Humans in law’s grammar
In Western traditions, everything about law ultimately centres on humans; this is what defines the nature of legal research. Both the definition of law’s object – a specific form of human language – and its purpose – creating trust about behaviour in human relations – reflect this. Legal philosophy is necessarily rooted in philosophical anthropology. Against this backdrop, we will in this chapter outline methods of critical and fundamental research concerning apparently clear legal concepts and rules pertaining to the core of law’s humaneness. In doing so, we will not shrink from the question of whether narrowing law to interpersonal relations conceals abuses of nature and the earth.
The humaneness of law expresses itself in the notion of personhood, which is one of the core elements of legal grammar as we know it.

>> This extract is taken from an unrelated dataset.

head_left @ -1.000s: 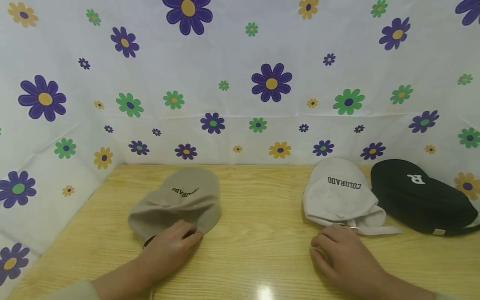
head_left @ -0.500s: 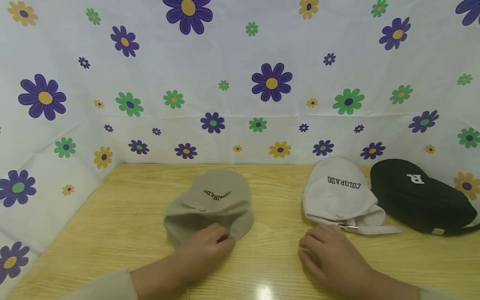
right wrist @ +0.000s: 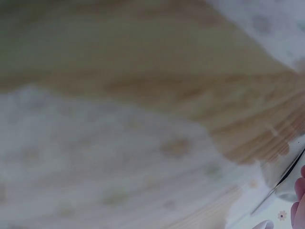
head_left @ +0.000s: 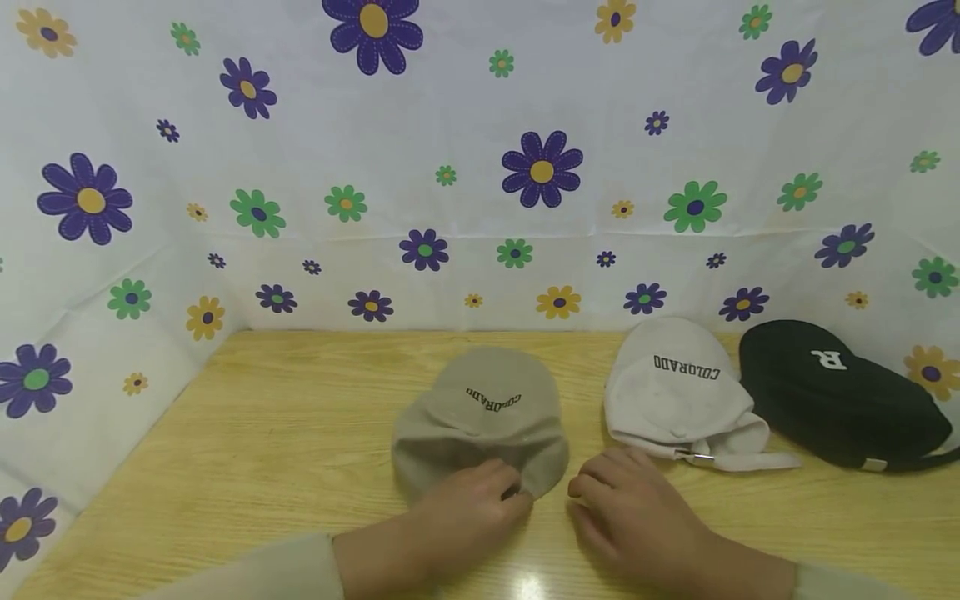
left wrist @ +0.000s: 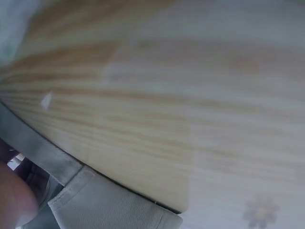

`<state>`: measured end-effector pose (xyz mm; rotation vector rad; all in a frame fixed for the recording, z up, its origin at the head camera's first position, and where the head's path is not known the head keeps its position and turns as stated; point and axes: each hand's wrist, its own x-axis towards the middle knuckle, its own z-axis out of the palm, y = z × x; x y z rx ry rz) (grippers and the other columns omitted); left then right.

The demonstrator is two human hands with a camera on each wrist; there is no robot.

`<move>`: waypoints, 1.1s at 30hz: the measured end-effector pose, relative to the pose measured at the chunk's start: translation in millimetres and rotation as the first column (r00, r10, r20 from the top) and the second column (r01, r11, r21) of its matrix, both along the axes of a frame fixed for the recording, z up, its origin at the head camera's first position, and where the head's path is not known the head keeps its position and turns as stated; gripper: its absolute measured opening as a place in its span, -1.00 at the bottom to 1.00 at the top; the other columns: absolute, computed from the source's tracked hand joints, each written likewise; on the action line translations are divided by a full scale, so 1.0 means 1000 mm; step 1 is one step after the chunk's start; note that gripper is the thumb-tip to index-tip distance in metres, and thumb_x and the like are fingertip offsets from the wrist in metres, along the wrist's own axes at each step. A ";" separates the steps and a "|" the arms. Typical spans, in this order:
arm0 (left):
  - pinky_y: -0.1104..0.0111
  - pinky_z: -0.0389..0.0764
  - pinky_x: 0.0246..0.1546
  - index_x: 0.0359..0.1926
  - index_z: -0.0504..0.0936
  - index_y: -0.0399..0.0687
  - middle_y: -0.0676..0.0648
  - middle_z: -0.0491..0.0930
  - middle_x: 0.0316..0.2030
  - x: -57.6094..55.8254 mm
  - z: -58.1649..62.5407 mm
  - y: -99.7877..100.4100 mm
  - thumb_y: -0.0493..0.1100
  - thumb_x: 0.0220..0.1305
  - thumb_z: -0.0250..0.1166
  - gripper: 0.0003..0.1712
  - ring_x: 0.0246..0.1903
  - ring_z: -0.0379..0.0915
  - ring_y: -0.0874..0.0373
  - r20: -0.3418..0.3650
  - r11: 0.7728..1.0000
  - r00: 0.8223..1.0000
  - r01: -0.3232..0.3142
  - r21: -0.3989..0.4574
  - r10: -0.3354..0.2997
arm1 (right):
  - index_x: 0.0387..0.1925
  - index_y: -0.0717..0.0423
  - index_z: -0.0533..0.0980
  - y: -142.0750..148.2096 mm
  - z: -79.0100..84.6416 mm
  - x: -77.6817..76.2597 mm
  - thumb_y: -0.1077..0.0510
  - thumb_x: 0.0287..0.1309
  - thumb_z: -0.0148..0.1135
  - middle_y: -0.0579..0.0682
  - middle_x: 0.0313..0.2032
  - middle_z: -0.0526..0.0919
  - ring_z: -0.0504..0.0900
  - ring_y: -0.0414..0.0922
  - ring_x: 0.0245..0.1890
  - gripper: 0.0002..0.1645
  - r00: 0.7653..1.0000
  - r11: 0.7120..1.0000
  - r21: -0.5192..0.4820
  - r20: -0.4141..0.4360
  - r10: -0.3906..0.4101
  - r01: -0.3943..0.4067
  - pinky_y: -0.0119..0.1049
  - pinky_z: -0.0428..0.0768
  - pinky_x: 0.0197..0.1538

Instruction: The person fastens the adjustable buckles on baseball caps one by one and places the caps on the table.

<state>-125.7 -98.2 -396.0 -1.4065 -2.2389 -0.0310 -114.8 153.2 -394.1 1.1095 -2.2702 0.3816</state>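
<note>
In the head view my left hand (head_left: 472, 517) grips the near rim of a khaki baseball cap (head_left: 495, 383) marked COLORADO. Its fingertips are hidden inside the cap. At the lower left of the left wrist view, part of that cap (left wrist: 114, 202) appears beside a finger. My right hand (head_left: 637, 517) lies just right of the khaki cap, fingers loosely bent, with nothing visible in them. A pale grey COLORADO cap (head_left: 667, 400) is just beyond that hand, its strap and metal buckle facing me. A sliver of right fingers (right wrist: 299, 200) shows in the right wrist view.
A black cap (head_left: 832, 400) with a white R stands at the right, against the pale grey one. Under everything is a wood-grain table (head_left: 247, 433). A white flower-print cloth (head_left: 450, 108) hangs behind the table and along its left side.
My left hand has slid the khaki cap rightward across the table, close to the pale grey cap. My right hand has shifted a little to the left. The other two caps stay put.
</note>
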 end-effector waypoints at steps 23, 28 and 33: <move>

Traditional jurisprudence has rarely turned the meaning of personhood into a problem, regardless of its having undergone revolutions in the form, for example, of the abolition of slavery, the emancipation of women and the recognition of human rights. This history is continuing, as evidenced by the person/thing divide, on which we elaborated in Section 2.5, now no longer being as self-evident as it was before the twenty-first century. More than anything else, the transition to the Anthropocene is hollowing out the man-in-world template of legal grammar.
This chapter begins, in Section 5.2, with an analysis of the primary feature of personhood in legal grammar, i.e. legal subjectivity, which underlies a person’s – potentially active – involvement in legal relations....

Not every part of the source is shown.